### INSTRUCTIONS TO FOLLOW
Search the material below for the string "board" and copy each line where it appears.

### SUPPLIED ENTRIES
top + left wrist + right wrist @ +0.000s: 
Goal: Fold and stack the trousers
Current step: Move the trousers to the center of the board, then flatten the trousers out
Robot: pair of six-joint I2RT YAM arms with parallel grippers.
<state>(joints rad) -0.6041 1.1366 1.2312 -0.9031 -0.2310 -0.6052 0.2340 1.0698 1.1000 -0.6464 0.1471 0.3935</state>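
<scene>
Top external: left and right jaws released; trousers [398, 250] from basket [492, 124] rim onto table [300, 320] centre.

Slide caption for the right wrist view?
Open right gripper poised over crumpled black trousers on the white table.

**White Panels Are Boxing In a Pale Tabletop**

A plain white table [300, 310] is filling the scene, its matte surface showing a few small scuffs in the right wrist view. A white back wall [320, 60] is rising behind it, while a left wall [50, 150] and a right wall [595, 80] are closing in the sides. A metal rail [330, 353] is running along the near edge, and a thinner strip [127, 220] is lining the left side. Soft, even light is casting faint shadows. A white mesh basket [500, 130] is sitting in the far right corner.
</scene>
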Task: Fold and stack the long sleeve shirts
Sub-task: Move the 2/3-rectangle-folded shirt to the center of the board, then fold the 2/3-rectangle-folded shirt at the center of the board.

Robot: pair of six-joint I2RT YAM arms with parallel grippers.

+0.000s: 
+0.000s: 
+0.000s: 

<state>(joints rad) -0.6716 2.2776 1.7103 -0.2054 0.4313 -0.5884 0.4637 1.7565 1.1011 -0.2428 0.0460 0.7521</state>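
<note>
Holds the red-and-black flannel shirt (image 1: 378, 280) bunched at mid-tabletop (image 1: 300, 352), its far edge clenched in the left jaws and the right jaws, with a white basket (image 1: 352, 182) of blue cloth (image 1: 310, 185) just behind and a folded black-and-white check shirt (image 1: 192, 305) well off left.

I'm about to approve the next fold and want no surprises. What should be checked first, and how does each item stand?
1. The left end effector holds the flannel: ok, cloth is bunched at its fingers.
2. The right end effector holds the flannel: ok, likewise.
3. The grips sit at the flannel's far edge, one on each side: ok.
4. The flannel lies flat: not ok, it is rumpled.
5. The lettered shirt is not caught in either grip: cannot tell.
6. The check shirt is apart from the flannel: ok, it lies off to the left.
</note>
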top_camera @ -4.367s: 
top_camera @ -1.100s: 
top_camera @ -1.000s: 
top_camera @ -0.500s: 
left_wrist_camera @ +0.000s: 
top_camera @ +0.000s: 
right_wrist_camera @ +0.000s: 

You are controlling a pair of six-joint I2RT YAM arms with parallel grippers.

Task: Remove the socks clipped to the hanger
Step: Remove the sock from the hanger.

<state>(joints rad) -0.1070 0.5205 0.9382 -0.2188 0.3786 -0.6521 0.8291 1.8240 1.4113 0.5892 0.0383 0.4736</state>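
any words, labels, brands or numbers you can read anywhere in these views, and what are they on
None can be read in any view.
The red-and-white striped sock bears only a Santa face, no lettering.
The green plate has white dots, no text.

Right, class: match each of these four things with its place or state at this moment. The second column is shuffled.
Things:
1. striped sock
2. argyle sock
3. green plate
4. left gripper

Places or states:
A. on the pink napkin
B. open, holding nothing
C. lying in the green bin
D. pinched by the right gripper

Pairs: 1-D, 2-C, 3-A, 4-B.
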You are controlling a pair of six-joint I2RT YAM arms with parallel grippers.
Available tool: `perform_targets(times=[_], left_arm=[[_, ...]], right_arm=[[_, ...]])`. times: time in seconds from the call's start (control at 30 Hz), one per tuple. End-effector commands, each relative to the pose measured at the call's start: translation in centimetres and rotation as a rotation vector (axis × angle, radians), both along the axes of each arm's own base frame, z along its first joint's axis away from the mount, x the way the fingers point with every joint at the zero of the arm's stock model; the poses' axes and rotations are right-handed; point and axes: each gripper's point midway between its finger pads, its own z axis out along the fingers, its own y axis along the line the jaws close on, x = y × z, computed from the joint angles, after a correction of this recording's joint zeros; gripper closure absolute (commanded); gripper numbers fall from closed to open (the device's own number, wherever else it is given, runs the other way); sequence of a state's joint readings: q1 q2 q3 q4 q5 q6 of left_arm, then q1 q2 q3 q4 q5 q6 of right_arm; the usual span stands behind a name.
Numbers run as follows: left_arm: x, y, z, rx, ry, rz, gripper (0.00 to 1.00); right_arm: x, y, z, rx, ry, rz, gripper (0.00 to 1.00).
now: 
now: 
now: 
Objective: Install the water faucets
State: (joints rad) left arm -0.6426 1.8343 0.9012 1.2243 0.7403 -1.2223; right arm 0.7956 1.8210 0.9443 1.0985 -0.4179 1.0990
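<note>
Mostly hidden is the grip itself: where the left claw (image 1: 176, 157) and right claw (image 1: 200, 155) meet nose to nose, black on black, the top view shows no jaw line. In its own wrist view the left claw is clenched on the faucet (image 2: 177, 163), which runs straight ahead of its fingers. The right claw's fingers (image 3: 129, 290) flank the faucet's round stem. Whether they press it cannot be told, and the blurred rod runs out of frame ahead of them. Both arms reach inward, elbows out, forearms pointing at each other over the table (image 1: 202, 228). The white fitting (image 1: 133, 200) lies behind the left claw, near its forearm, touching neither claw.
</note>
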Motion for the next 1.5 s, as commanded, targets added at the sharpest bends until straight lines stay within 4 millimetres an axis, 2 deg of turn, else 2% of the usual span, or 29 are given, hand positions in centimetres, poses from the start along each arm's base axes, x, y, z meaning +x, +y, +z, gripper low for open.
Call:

### RESULT OF THE TASK
Current step: Move the trousers to the center of the board, then flatten the trousers out
Sub-task: Move the 2/3-rectangle-folded shirt to the center of the board, then fold the 2/3-rectangle-folded shirt at the center of the board.

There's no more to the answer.